▶ WHAT IS EXPECTED: Since the pictures are not wanted, retype the listing below exactly and without them.

▶ COLLECTED DATA:
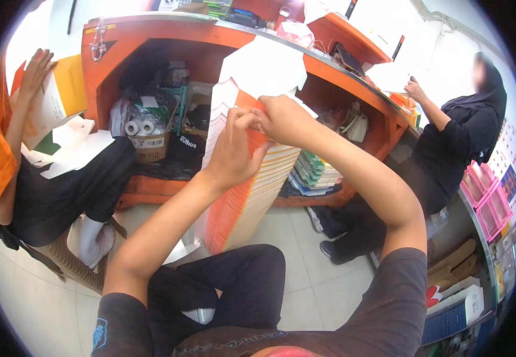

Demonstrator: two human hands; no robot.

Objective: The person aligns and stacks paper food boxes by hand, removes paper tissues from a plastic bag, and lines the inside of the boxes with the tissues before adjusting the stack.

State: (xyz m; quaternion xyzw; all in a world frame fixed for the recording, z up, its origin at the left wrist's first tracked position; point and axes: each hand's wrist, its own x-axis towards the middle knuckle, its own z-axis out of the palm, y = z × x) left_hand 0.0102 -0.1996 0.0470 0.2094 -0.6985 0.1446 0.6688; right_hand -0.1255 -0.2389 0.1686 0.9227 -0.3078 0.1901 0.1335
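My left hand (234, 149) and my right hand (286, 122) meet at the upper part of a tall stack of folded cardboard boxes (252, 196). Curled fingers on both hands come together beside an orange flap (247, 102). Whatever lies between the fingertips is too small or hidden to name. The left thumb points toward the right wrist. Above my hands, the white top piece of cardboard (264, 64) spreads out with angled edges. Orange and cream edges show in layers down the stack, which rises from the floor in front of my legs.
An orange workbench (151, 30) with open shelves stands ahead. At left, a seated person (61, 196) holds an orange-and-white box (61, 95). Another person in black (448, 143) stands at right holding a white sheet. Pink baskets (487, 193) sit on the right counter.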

▶ REPLY:
Demonstrator: two human hands; no robot.

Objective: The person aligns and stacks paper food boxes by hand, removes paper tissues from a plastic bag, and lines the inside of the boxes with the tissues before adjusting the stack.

State: (xyz m; quaternion xyzw; all in a world frame fixed for the recording, z up, its origin at the left wrist's first tracked position; point and axes: each hand's wrist, its own x-axis towards the middle knuckle, its own z-axis out of the palm, y = z × x) left_hand 0.0102 -0.1996 0.0470 0.2094 -0.6985 0.1446 0.6688; right_hand -0.1255 -0.2389 0.1686 0.9227 -0.3078 0.1901 0.1335
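My left hand (234, 149) and my right hand (286, 122) meet at the upper part of a tall stack of folded cardboard boxes (252, 196). Curled fingers on both hands come together beside an orange flap (247, 102). Whatever lies between the fingertips is too small or hidden to name. The left thumb points toward the right wrist. Above my hands, the white top piece of cardboard (264, 64) spreads out with angled edges. Orange and cream edges show in layers down the stack, which rises from the floor in front of my legs.
An orange workbench (151, 30) with open shelves stands ahead. At left, a seated person (61, 196) holds an orange-and-white box (61, 95). Another person in black (448, 143) stands at right holding a white sheet. Pink baskets (487, 193) sit on the right counter.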

For this exercise, nothing further remains.